No Reino Unido, onde existe um Ministério exclusivo para cuidar dessa ação, 95% das empresas criativas empregam até 10 funcionários, sendo este um ativo ao bem comum.
Aqui, onde o IBGE, anuncia que 99,2% das empresas do setor formal na área urbana são micro ou pequenas empresas, as indústrias encontram uma chance única de aliar a inclusão social à inclusão econômica, mediante a descoberta de novos nichos de negócios.

A Inglaterra, até hoje, está no pódio dos países que mais explorou as indústrias criativas, a ponto de elas representarem 8,2% do PIB daquele País, empregando quase 2 milhões de pessoas. (No Brasil a produção cultural atinge apenas a 1% do PIB nacional).

Nos EUA, elas empregam cerca de 4,7 milhões de pessoas. A indústria cinematográfica americana movimentou, no ano que antecedeu à Pandemia do Covid19, US$ 8,35 bilhões.

A Indústria de Software e Serviços de Tecnologia da Informação e Comunicação (ISSTIC) no Brasil registrou uma produção estimada em US$ 53,3 bilhões em 2021, valor que responde por 82,8% do total dos serviços produzidos pelo setor de TIC e aponta para um crescimento de 6,5% em relação ao observado no ano anterior.
Aqui, no Brasil, à medida que o preconceito cede lugar ao conceito, o espectro cultural e a sua fruição vão cedendo o justo e meritório espaço à cultura afrodescendente, aos quilombolas, aos LGBTQIAPN+, enfim a todos os segmentos da sociedade.

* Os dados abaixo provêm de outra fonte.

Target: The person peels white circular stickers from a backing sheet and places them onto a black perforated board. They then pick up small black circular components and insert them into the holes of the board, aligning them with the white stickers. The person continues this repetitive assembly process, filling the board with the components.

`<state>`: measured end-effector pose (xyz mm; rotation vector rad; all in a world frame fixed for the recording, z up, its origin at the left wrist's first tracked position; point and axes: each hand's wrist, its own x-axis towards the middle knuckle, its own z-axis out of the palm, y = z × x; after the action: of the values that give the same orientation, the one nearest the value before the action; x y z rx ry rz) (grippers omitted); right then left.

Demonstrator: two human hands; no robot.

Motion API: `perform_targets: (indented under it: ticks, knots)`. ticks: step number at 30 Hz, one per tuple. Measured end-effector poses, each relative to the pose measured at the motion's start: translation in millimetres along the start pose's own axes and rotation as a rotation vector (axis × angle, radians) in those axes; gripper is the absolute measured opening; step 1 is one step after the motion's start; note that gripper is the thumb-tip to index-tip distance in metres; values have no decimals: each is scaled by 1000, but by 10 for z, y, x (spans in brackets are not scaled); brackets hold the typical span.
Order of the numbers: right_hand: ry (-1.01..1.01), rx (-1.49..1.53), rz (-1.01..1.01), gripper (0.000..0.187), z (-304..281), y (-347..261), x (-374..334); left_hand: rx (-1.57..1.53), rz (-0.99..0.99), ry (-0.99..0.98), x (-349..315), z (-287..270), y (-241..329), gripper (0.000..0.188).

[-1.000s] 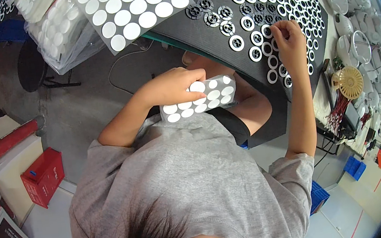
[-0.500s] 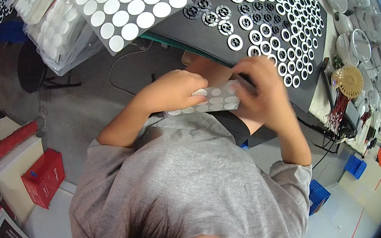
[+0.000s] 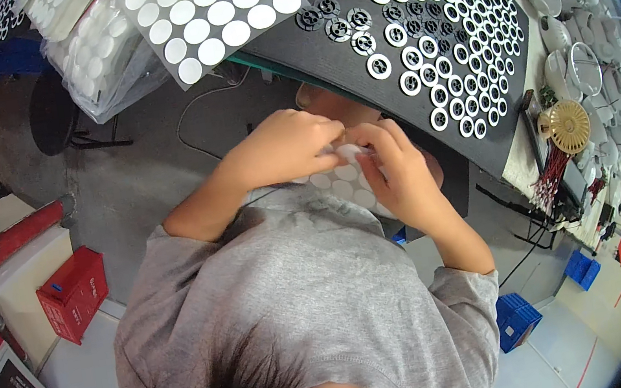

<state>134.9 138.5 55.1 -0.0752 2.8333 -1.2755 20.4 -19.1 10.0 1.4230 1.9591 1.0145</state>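
Observation:
A small clear sheet of round white stickers (image 3: 342, 189) hangs in front of my grey shirt, its lower part sloping down toward my lap. My left hand (image 3: 296, 144) is closed on the sheet's upper left edge, thumb and fingers pinched. Close beside it, my right hand (image 3: 398, 170) has thumb and fingertips together on a round white sticker (image 3: 350, 151) at the top of the sheet. Whether that sticker is lifted off the backing is hidden by the fingers. On the table beyond lie many black round parts with white rings (image 3: 410, 83); several black ones (image 3: 363, 44) show no white ring.
A black-matted table (image 3: 281, 43) edges close beyond my hands. A larger sheet of white round stickers (image 3: 206, 14) overhangs its left side, near a plastic bag of stickers (image 3: 97, 61). To the right are a gold fan-like part (image 3: 565, 130) and white housings (image 3: 564, 75).
My right hand has moved left, up against my left hand, and its fingers have closed. The sticker sheet, held out nearly level before, now tilts downward to the right.

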Motion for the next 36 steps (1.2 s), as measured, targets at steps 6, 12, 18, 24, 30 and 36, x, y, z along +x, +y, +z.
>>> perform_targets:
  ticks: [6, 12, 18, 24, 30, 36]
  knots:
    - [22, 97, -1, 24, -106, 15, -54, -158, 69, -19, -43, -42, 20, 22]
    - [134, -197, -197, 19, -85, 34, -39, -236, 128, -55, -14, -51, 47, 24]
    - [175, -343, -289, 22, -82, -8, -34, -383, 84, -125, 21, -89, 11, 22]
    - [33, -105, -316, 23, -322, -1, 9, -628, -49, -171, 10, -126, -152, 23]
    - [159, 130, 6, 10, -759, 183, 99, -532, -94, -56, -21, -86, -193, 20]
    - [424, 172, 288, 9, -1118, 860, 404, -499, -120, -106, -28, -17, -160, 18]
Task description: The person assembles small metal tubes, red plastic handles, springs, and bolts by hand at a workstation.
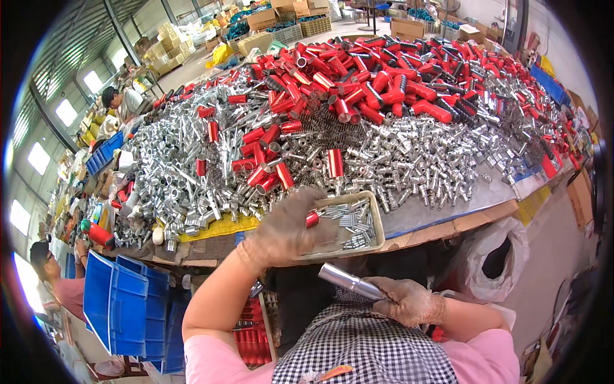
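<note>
Gloved in a thin, stained glove, my right hand (pixel 409 302) is closed round one end of a shiny silver metal tube (pixel 348 280), held above my checked apron. My left hand (pixel 289 224), also gloved, reaches over the left side of a shallow pale tray (pixel 378 221). Motion smears its fingers, so I cannot tell whether they grip anything. Beside them shows a small red metallic cylinder (pixel 311 219); whether it is held or lies in the tray is unclear. Several small silver pins (pixel 358 221) lie in the tray.
Behind the tray the table carries heaps of silver metal fittings (pixel 422 160), red-and-black handles (pixel 422 89) and dark springs (pixel 329 125). Blue crates (pixel 125 301) stand at left, a white plastic bag (pixel 505 262) hangs at right. Two other people (pixel 61 281) work along the left.
</note>
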Demonstrator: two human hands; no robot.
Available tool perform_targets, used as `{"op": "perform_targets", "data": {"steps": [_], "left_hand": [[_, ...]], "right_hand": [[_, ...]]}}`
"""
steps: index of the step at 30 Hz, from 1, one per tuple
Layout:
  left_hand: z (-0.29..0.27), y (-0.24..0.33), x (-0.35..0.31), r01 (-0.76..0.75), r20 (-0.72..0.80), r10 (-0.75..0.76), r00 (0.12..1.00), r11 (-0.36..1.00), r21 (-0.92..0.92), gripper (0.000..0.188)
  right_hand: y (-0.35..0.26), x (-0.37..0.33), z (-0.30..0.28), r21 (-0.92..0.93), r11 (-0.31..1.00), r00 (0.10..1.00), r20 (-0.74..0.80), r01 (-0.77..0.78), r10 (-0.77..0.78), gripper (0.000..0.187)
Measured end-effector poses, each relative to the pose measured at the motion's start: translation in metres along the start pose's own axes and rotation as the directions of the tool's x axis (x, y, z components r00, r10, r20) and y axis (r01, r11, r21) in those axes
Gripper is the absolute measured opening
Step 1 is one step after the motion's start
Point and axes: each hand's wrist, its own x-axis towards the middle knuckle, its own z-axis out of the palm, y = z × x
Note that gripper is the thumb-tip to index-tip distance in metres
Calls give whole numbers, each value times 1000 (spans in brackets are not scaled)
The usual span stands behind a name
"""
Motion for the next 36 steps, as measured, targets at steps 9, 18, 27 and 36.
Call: {"op": "perform_targets", "data": {"steps": [9,18,27,36], "left_hand": [[63,2,-21,489,445,-692,569,720,493,45],[55,73,-24,-450,277,-709,648,-651,-611,36],[58,91,-29,117,491,-569,660,-568,-815,68],[54,105,-60,-6,304,-752,585,-379,-925,61]], "right_hand": [[8,-8,14,597,792,992,-71,130,-109,58],[13,19,26,672,730,991,-58,127,-119,64],[21,45,36,827,524,964,-77,204,-254,59],[-7,84,31,782,619,963,108,70,-246,44]]}}
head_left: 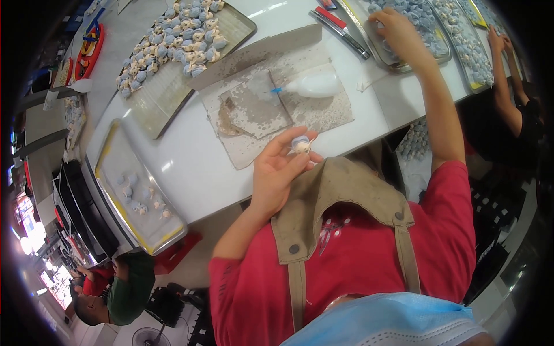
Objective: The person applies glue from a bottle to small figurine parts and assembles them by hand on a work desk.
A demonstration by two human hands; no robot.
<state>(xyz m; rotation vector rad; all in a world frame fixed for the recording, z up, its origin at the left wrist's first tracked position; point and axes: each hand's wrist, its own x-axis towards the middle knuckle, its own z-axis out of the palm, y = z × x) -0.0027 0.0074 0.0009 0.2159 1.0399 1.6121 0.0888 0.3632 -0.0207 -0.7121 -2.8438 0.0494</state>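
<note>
Pale blue and pleated, a face mask (381,323) looms nearest, and past the tan apron (358,179) runs a broad white table (202,179). Biggest on it, from where I stand, are the trays: the crowded tray (156,109) toward the far left, blue-and-cream pieces (190,40) packed across much of it; the sparse tray (154,225) nearer, with only a few lying loose; and the right tray (378,56), heaped with blue-grey parts (418,29). Between them lies a spattered cardboard sheet (323,118). The right hand (398,34) reaches over the right tray, fingers curled down by the heap; whether they pinch anything I cannot tell. The left hand (277,170) hangs over the table's near edge. A white bottle (317,84) lies on the cardboard, its blue tip pointing left. Smallest, pinched between the left thumb and fingers, is a single blue-and-cream figure (300,144). My reading is that the step in hand is a fetch: one figure held ready while the other hand picks among the parts. The next move, I'd say, calls for drawing out one part without dragging its neighbours, the left pinch staying light.
</note>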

Aqui, os bancos sociais tradicionais estão ainda desconfortáveis diante de projetos que têm o apelo da indústria criativa, mas esses estabelecimentos e os gestores públicos, também os artífices da cultura, trazem, no bojo de sua de suas concepções, a ideia arcaica de cultura que remonta ao século 19 num atraso à inclusão social que se pretende seja urgente e eficaz. Esse tema bem que se presta para um Fórum que possa discutir, de forma mais ampla, sempre buscando um envolvimento maior dos setores da cultura, das associações de classe, dos sindicatos, enfim da verdadeira representação do segmento cultural de cada estado brasileiro, pois a exclusão social – como sabemos - é a negação da cidadania.

Roberto Pereira, ex-secretário de Educação e Cultura de Pernambuco e membro da Academia Brasileira de Eventos e Turismo.